Ares leaned back, lips twitching. “That wasn’t a strategy. It was a bad reaction.”
Elijah nodded gravely. “Like allergies.”
Some chuckles rippled around them. Apparently, they’d been overheard.
Still, the mood held steady. Calm. Earnest. Not perfect - but real.
After the meeting, Ares stepped outside and sat on the old concrete steps beneath the overhang. Elijah followed, sketching something in the margins of his book with a half-broken pencil. Ares glanced down - a crooked version of the Assembly table, complete with doodled smiley faces on each council member.

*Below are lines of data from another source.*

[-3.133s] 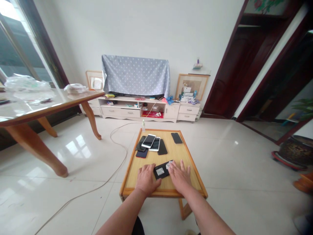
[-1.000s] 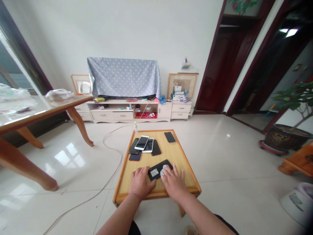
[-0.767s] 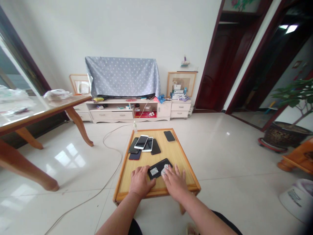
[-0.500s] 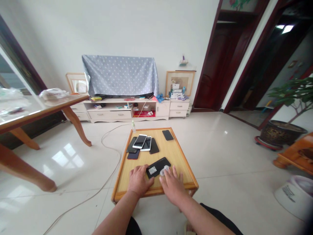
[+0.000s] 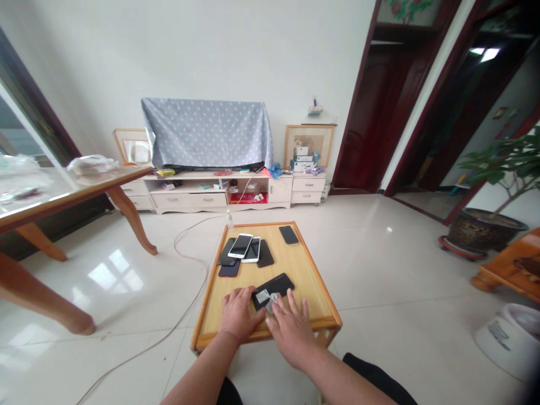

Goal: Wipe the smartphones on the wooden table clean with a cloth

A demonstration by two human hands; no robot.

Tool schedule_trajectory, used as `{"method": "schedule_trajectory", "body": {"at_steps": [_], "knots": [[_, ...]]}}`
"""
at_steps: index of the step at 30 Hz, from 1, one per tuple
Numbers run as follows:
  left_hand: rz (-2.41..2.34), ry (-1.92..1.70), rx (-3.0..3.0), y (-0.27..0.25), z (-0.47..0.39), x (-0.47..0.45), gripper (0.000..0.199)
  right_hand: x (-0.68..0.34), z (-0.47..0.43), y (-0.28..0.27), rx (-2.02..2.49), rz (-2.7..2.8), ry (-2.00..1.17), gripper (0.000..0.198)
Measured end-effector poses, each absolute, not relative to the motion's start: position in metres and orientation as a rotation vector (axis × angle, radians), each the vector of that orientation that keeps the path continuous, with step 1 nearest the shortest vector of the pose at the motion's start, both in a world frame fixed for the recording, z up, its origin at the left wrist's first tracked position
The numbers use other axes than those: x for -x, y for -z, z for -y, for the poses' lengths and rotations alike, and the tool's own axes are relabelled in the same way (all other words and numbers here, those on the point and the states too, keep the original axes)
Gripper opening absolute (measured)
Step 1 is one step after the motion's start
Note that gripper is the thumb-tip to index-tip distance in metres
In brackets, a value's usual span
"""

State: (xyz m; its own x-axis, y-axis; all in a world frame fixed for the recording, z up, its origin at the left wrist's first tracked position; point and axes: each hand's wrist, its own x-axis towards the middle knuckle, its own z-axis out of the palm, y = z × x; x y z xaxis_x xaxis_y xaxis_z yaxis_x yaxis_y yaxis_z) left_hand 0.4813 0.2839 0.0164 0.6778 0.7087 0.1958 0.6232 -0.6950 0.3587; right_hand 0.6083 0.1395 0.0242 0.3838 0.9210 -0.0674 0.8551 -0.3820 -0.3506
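Now the left hand (image 5: 239, 315) is gripping a phone (image 5: 280, 282), the right hand (image 5: 291, 331), fingers spread, is pressing a wad (image 5: 272, 304) onto it, and more phones (image 5: 240, 246) are lying beyond both.

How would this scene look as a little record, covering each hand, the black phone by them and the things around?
Left hand: fingers and thumb at the left end of the black phone
Right hand: fingertips on a crumpled pale wipe
Black phone: white label facing up
Surface: small wooden table
Other phones: overlapping group beyond, one dark phone apart
Bottle: upright, far left corner
Background: polka-dot cloth above a white cabinet
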Motion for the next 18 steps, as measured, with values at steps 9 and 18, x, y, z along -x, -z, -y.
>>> {"method": "schedule_trajectory", "body": {"at_steps": [9,18], "knots": [[-1.073,-0.449,-2.624,-0.017,-0.283,-0.481,0.053,-0.631,-0.157,-0.035,2.502,1.434,-0.384,0.064],[-1.075,-0.446,-2.612,-0.015,-0.283,-0.481,0.057,-0.612,-0.162,-0.047,2.24,1.673,-0.508,0.063]]}}
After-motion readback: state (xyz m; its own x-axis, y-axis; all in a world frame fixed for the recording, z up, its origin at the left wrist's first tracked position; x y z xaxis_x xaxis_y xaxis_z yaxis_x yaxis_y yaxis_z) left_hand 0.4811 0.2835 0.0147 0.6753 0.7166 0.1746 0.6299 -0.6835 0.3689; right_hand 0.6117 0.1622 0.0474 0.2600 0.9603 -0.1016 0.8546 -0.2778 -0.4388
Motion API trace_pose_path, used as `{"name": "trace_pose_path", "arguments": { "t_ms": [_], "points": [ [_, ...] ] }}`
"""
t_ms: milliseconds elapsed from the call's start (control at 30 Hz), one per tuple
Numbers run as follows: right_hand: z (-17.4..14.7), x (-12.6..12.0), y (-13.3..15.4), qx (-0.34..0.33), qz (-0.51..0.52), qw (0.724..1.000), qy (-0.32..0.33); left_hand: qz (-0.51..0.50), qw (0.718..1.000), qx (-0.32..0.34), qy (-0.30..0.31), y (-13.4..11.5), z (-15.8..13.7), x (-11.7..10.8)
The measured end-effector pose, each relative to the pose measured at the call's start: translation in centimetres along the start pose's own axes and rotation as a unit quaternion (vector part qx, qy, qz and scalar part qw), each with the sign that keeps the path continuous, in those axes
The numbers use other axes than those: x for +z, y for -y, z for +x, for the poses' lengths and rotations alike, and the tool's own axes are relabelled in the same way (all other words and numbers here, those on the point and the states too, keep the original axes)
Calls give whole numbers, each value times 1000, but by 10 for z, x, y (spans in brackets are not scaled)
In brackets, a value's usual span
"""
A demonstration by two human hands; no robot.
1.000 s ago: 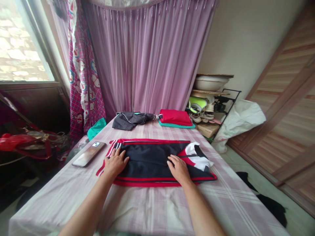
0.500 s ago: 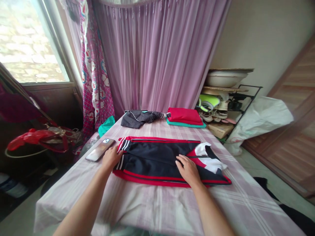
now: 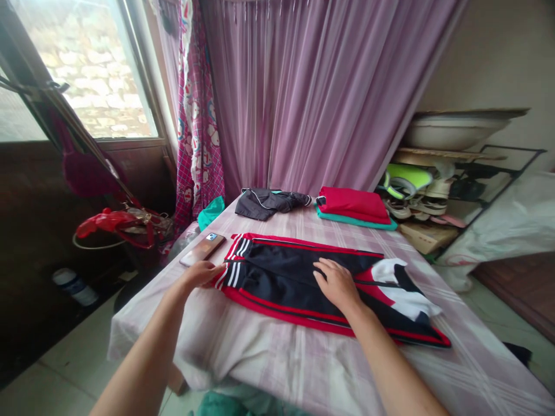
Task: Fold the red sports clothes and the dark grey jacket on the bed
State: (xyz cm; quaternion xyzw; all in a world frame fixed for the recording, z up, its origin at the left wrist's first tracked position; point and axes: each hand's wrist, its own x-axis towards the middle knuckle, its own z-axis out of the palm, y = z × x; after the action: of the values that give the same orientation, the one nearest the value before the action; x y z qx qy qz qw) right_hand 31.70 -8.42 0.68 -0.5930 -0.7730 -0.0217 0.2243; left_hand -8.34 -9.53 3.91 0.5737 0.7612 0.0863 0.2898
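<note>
A folded jacket [image 3: 286, 274] in navy, red and white lies flat across the table, its white-striped ribbed hem at the left and its white part at the right. At that hem my left hand [image 3: 202, 275] is closed on the striped edge, the fingertips partly hidden. My right hand [image 3: 338, 282] rests on the navy cloth near the middle, fingers stretched out and apart, gripping nothing. Just beyond my left hand a phone [image 3: 203, 251] lies with its camera side up.
Toward the back of the checked tablecloth [image 3: 255, 346] lie a dark grey garment [image 3: 269, 203] and a folded red and teal stack [image 3: 353, 207]. Purple curtains [image 3: 286, 104] hang behind. Right of the table stands a rack [image 3: 489, 196] with shoes and a basin.
My left hand has shifted from the top of the striped hem to its outer left edge. My right hand stays on the navy cloth. The view has turned left.
</note>
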Motion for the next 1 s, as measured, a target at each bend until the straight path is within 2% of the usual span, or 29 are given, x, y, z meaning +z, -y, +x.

“You gave Hawk hair,” Ares said.
“He looked cold,” Elijah replied without looking up.
Ares chuckled under his breath, then grew quiet. Across the street, a cleanup crew worked through the rubble of an old apartment block. Kids helped - passing bricks hand to hand, shouting names, laughing through the dust. One of them wore a Resistance patch on their sleeve -too big, clearly borrowed.
“Are we safe now?” Elijah asked suddenly.
Ares’s smile faded.
He didn’t answer right away.
“Safer,” he said eventually. “But not safe. Not completely.”
Elijah nodded, thoughtful. “Because bad people don’t vanish. They just hide.”
Ares turned to look at him.
“That something you read?”
Elijah hesitated. “I used to hear them. In the dark. When you were gone. They’d whisper about how they were waiting... waiting for the right time.”
Ares clenched his jaw.
He wanted to smash something -scream into the wind, tear apart whatever had made his son know fear so young.
But instead, he breathed. He reached out and rested a hand on Elijah’s shoulder.
“Do you still hear them?”
Elijah looked up at him. “No. Now I just hear you.”
Ares’s chest tightened. It took everything in him not to break.
So he wrapped his arm around the boy and pulled him close.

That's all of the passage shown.